The keyboard part was originally written for a harpsichord. Unlike Mozart's other works for violin and keyboard, the first edition was printed with a separate ad libitum cello part for all six sonatas. The part mostly doubles the principal notes in the left hand part of the keyboard in the manner of Haydn's early piano trios (e.g. Trio No. 5 in G minor, Hob. XV:1), or a set of similarly scored sonatas (Op. 2, WB 43–48) by Queen Charlotte's music teacher Johann Christian Bach. Bach befriended the young Mozart, and became an important influence on the younger composer's evolving style.

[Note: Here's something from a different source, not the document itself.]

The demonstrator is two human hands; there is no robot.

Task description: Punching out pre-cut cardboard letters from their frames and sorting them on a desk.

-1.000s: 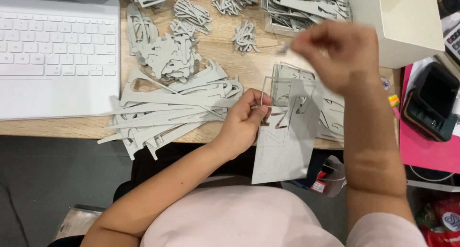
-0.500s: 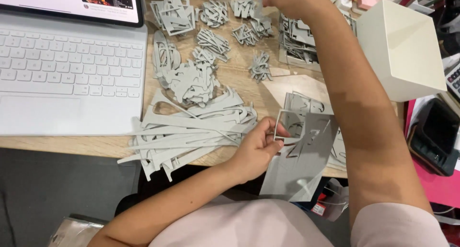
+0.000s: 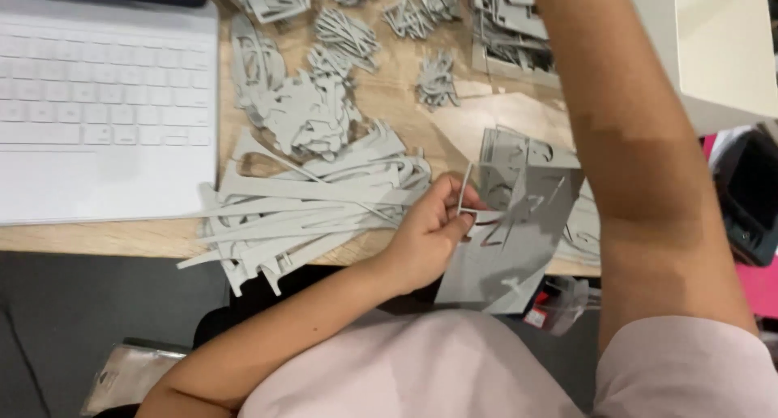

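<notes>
1. The left hand [image 3: 429,235] is closed in a pinch on the left edge of a flat grey card sheet with cut-out shapes [image 3: 506,240], fingers curled, thumb on top.
2. That sheet hangs tilted over the near edge of the light wooden tabletop [image 3: 405,85], at about 5 o'clock from the middle of the view, its lower corner off the table.
3. The right arm [image 3: 640,167] reaches up to 12 o'clock; its hand is out of view, so I cannot tell whether it is open or what it holds.
4. A heap of long grey card strips [image 3: 308,211] lies just beside the left hand, at 9 o'clock from it.
5. Small piles of grey cut-out pieces [image 3: 340,45] are spread at 11 to 12 o'clock.
6. A white keyboard [image 3: 97,102] sits at 10 o'clock.
7. A white box [image 3: 721,37] stands at 2 o'clock.
</notes>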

The Neue Mozart-Ausgabe therefore includes the works with the piano trios, unlike the earlier Alte Mozart-Ausgabe and the various editions of the Köchel catalogue which list them as violin sonatas (or flute sonatas). The editors defend this decision on two grounds. First, one of the two editions of the first publication of the trios specifically mentions the cello part, which is in no way a simple doubling of the bass line of the keyboard. And second, because in their opinion 'The six sonatas mark the first step on the way from the ad libitum accompanied keyboard sonata to the later classical piano trio.

They also point out that the treble part is unsuitable for the flute : 'The upper part in its authentic form, however, is clearly written for violin (double-stops, low tessitura) and can therefore not be rendered playable for the flute without changes'.